Containers typically write all their logs to the stdout so you can use
kubectl logs to explore those logs. In Scalyr, with the help of daemonset agents, you would get these logs nicely tagged, signed and delivered without any manual intervention.

Here is the reference from Kubernetes Logging Architecture document that I am going to use here. We are going to dig into how we can get the logs that aren’t being written to stdout.

Life as Devops is not as straightforward in real workloads. As you deploy enough containers in Kubernetes,  you will come across instances where some of the application logs from your deployments just don’t show up in Scalyr.

This can happen for many reasons. One of the most common one is that the logs in the container are being written to the local container volumes which is ephemeral. When you run kubectl logs <deployment/controller> and you don’t see the logs, it means you won’t see them in Scalyr either. This is expected.

I recently encountered a similar situation with several application logs being written to the Container volume at a particular file path. So I reached out to Scalyr engineering teams who are the most familiar with Kubernetes for the right way to get at these logs into Scalyr. The solution was simple and straightforward. Thanks to Steven Czerwinski, CTO and Co-founder of Scalyr for providing an in-depth guide on this.

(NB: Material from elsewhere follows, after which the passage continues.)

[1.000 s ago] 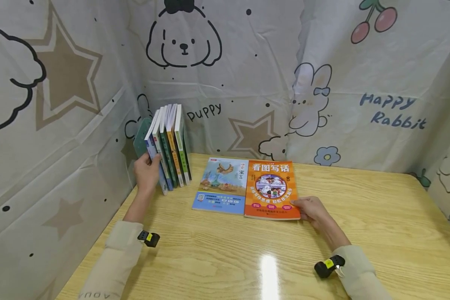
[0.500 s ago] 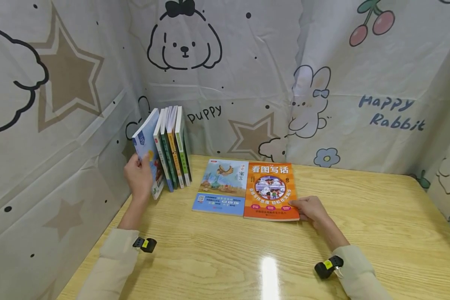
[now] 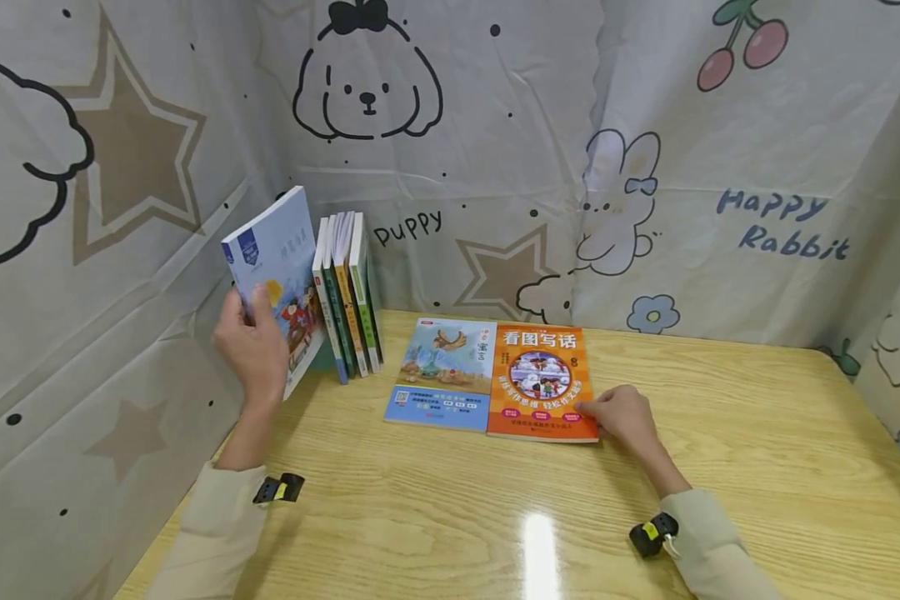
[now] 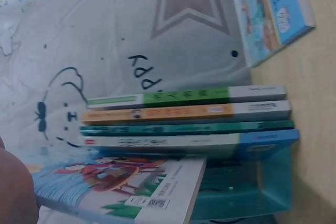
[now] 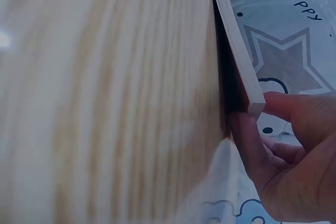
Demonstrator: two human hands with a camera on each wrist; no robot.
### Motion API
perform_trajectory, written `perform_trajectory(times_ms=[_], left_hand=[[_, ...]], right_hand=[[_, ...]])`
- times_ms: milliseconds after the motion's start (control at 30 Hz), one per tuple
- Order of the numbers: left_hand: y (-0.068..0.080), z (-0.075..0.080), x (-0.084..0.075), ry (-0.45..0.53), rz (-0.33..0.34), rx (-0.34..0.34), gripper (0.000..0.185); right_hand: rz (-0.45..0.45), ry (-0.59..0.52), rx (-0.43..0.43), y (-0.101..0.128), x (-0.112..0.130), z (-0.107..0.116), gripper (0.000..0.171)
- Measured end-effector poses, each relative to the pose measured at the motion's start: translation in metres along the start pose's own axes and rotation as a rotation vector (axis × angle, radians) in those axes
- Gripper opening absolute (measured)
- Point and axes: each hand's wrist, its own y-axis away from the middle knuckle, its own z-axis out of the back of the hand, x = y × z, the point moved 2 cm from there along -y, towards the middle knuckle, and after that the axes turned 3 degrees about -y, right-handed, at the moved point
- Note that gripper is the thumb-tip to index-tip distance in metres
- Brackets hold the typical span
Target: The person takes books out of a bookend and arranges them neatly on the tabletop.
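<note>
My left hand (image 3: 255,350) grips a light-blue picture book (image 3: 273,250) by its spine side, thumb on the cover. The book is tilted and raised at the left of a row of upright books (image 3: 345,300). In the left wrist view, its lower end crosses a teal bookend (image 4: 241,195) beside that row. An orange book (image 3: 543,383) lies flat on the table, and my right hand (image 3: 626,417) pinches its lower right corner. The right wrist view shows this corner (image 5: 255,106) between thumb and fingers. A blue-covered book (image 3: 442,367) lies against the orange one's left side.
The wooden table (image 3: 420,508) meets a printed cloth backdrop (image 3: 495,167) at the back and on both sides. The cloth's left side (image 3: 142,350) is close to my left hand.
My left hand has drawn the light-blue book out of the row, leftward and up, turning its cover into view. My right hand stays at the orange book's corner.
</note>
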Motion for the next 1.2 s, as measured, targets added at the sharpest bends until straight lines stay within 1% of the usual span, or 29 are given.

Let’s say your target container is writing logs to a local file at /opt/log/myapp/error.log and not to stdout. There are three things we need to do to accomplish our goal of extracting logs.

  1. We need to mount a volume that contains the log file or log directory. This volumeMount needs to be shared between your primary container and the sidecar container.
  2. We need to have one sidecar container for each log file that needs to be piped to stdout. That is all this container needs to be able to do.
  3. Define this volume with type emptyDir so it’s writable by our target container.

Here’s an example of the configuration

...
spec:
  containers:
  - name: target
     image: myapp:latest
     volumeMounts:
     name: my-target-logs-dir
     mountPath: /opt/log/myapp/error.log
   - name: sidecar-1
	   image: busybox
	   args: [/bin/sh, -c, 'while ! tail -n+1 -F /opt/log/myapp/error.log  ; do sleep 1 ; done']
     volumeMounts:
       name: my-target-logs-dir
       mountPath: /opt/log/myapp/error.log
.....
   volumes:
   - name: my-target-logs-dir
     emptyDir: {}

Scalyr always has some useful tips to share in the documentation, so here’s a few more tips:

  • If you have multiple files in the same directory then mount the directory itself instead of the individual file. 
  • Make sure logs are always in their own directory and not with other things like application code and configuration. This is just good practice.  
  • Use multiple sidecars for each log file if you have more than one log file in that container. You can mount more volumes for different paths as well.
  • Give sidecars a name that identify the logs as it will come in handy when using scalyr specific annotation for setting the parser name, redaction, sampling etc.

Now that you can get the logs for complete visibility, dive deeper into Configuring Scalyr Agent (Kubernetes). First thing would be to set a custom parser for your application logs. The Kubernetes logs are always automatically parsed.